DATA:
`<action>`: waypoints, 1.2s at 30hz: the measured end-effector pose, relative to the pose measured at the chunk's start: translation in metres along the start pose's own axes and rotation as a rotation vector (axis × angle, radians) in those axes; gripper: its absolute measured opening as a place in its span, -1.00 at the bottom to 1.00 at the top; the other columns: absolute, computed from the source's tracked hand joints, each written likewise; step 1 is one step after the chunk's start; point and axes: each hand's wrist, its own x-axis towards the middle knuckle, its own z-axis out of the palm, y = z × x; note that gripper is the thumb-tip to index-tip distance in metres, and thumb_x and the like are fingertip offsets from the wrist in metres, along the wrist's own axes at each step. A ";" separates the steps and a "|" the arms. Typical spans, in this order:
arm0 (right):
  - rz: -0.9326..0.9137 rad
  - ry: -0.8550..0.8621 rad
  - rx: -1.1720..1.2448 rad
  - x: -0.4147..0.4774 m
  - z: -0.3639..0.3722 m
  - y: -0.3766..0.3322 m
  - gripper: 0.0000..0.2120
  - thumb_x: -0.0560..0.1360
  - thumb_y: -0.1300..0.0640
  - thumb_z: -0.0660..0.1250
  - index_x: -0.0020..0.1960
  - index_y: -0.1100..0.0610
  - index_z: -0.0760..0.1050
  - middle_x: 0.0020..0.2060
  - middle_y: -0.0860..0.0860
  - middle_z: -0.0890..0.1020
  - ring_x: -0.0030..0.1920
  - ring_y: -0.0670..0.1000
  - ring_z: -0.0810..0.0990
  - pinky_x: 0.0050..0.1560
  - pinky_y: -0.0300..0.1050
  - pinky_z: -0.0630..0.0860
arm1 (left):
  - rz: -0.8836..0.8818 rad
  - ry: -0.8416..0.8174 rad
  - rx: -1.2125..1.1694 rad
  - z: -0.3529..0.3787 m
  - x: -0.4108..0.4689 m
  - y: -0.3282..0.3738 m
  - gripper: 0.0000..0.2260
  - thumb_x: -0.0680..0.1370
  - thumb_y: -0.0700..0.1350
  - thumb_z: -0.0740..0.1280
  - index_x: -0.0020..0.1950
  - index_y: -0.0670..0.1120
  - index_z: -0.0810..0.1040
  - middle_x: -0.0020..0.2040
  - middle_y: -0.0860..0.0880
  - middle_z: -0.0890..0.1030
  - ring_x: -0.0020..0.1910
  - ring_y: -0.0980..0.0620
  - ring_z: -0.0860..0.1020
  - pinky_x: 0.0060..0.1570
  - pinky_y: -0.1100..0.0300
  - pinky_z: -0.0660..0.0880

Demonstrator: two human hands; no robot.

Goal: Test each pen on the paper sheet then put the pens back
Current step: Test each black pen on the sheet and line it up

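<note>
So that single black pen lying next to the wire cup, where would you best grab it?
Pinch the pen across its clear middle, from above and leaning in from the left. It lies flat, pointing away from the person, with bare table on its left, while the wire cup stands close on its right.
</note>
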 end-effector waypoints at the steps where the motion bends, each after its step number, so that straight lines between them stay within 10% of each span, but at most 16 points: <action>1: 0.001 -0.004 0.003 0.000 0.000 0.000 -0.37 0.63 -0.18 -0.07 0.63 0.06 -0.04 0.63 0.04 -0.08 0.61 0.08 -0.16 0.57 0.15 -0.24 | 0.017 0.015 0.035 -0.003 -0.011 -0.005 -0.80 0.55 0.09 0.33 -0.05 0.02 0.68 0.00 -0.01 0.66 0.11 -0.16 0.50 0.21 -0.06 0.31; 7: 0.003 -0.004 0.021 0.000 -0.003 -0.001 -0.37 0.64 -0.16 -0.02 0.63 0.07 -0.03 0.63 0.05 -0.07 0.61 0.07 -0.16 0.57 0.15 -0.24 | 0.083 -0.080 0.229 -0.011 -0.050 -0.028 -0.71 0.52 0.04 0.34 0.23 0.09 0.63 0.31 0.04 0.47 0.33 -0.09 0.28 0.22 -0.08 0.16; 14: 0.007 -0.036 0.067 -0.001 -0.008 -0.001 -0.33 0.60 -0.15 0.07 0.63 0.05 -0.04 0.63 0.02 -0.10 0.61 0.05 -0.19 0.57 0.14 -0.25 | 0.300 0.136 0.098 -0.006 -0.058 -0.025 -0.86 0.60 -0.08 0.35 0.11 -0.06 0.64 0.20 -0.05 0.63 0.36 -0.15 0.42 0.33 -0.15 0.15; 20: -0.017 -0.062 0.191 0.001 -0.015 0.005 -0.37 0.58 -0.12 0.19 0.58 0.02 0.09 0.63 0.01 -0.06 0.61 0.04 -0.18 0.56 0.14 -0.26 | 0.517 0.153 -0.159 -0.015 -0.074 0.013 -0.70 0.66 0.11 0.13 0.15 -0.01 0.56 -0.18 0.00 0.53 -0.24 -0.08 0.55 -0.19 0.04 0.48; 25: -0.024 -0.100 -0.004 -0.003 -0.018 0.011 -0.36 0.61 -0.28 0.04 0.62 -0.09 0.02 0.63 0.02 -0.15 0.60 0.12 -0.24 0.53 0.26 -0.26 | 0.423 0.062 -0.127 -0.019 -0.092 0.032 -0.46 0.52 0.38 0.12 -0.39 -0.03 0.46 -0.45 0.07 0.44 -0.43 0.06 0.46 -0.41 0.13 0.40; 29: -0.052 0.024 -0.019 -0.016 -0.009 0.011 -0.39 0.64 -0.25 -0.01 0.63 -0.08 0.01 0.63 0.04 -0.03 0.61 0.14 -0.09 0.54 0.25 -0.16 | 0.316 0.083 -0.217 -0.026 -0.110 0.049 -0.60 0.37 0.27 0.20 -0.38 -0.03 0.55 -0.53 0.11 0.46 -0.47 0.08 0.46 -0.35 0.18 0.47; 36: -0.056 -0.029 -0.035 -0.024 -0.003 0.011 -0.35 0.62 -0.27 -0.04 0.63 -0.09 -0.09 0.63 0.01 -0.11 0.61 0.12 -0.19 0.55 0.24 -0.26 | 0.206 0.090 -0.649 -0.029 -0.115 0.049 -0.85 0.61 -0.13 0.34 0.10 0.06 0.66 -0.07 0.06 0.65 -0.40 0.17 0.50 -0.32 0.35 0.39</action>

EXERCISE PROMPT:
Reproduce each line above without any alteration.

REPLY TO THE TASK:
`<action>`: waypoints, 1.2s at 30hz: the measured end-effector pose, relative to the pose measured at the chunk's start: translation in metres along the start pose's own axes and rotation as a rotation vector (axis × angle, radians) in those axes; gripper: its absolute measured opening as a place in its span, -1.00 at the bottom to 1.00 at the top; the other columns: absolute, computed from the source's tracked hand joints, each written likewise; step 1 is one step after the chunk's start; point and axes: each hand's wrist, its own x-axis towards the middle knuckle, its own z-axis out of the palm, y = z × x; note that gripper is the thumb-tip to index-tip distance in metres, and thumb_x and the like are fingertip offsets from the wrist in metres, along the wrist's own axes at each step. A ";" separates the steps and a "|" the arms. Typical spans, in this order:
arm0 (right):
  - rz: -0.9326..0.9137 rad
  - ry: -0.8550..0.8621 rad
  - rx: -1.1720..1.2448 rad
  - x: -0.4147..0.4774 m
  - z: -0.3639..0.3722 m
  - y: -0.3766..0.3322 m
  - gripper: 0.0000..0.2120
  - thumb_x: -0.0560..0.1360
  - thumb_y: -0.1300..0.0640
  - thumb_z: -0.0660..0.1250
  - index_x: -0.0020..0.1960
  - index_y: -0.1100..0.0610
  - index_z: -0.0760..0.1050
  - middle_x: 0.0020..0.2060
  - middle_y: -0.0860..0.0860
  - middle_z: -0.0890..0.1020
  - ring_x: -0.0030..0.1920
  - ring_y: -0.0670..0.1000
  - ring_z: -0.0810..0.0990
  - pinky_x: 0.0050..0.1560
  - pinky_y: -0.0300..0.1050
  - pinky_z: -0.0630..0.0860
arm1 (left):
  - rz: -0.8836..0.8818 rad
  - ry: -0.8416..0.8174 rad
  - rx: -1.2125..1.1694 rad
  - z: -0.3529..0.3787 m
  - x: -0.4108..0.4689 m
  - y: -0.3282..0.3738 m
  - gripper: 0.0000..0.2260
  - thumb_x: -0.0680..0.1370
  - thumb_y: -0.0700..0.1350
  - thumb_z: -0.0740..0.1280
  - index_x: -0.0020..0.1950
  - index_y: -0.0670..0.1120
  - index_z: -0.0810..0.1040
  - middle_x: -0.0020..0.2040
  - middle_y: -0.0860..0.0880
  - middle_z: -0.0890..0.1030
  - ring_x: -0.0020..0.1910
  - ring_y: -0.0980..0.0620
  - ring_z: -0.0860..0.1020
  - pinky_x: 0.0060..0.1570
  - pinky_y: -0.1100..0.0300
  - pinky_z: -0.0660..0.0880

Demonstrator: two human hands; no robot.

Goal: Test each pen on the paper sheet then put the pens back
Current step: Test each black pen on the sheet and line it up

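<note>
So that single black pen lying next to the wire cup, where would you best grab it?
Pinch the pen across its clear middle, from above and leaning in from the left. It lies flat, pointing away from the person, with bare table on its left, while the wire cup stands close on its right.
</note>
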 end-effector waypoints at the steps where the motion bends, each after its step number, so that straight lines between them stay within 10% of each span, but at most 16 points: <action>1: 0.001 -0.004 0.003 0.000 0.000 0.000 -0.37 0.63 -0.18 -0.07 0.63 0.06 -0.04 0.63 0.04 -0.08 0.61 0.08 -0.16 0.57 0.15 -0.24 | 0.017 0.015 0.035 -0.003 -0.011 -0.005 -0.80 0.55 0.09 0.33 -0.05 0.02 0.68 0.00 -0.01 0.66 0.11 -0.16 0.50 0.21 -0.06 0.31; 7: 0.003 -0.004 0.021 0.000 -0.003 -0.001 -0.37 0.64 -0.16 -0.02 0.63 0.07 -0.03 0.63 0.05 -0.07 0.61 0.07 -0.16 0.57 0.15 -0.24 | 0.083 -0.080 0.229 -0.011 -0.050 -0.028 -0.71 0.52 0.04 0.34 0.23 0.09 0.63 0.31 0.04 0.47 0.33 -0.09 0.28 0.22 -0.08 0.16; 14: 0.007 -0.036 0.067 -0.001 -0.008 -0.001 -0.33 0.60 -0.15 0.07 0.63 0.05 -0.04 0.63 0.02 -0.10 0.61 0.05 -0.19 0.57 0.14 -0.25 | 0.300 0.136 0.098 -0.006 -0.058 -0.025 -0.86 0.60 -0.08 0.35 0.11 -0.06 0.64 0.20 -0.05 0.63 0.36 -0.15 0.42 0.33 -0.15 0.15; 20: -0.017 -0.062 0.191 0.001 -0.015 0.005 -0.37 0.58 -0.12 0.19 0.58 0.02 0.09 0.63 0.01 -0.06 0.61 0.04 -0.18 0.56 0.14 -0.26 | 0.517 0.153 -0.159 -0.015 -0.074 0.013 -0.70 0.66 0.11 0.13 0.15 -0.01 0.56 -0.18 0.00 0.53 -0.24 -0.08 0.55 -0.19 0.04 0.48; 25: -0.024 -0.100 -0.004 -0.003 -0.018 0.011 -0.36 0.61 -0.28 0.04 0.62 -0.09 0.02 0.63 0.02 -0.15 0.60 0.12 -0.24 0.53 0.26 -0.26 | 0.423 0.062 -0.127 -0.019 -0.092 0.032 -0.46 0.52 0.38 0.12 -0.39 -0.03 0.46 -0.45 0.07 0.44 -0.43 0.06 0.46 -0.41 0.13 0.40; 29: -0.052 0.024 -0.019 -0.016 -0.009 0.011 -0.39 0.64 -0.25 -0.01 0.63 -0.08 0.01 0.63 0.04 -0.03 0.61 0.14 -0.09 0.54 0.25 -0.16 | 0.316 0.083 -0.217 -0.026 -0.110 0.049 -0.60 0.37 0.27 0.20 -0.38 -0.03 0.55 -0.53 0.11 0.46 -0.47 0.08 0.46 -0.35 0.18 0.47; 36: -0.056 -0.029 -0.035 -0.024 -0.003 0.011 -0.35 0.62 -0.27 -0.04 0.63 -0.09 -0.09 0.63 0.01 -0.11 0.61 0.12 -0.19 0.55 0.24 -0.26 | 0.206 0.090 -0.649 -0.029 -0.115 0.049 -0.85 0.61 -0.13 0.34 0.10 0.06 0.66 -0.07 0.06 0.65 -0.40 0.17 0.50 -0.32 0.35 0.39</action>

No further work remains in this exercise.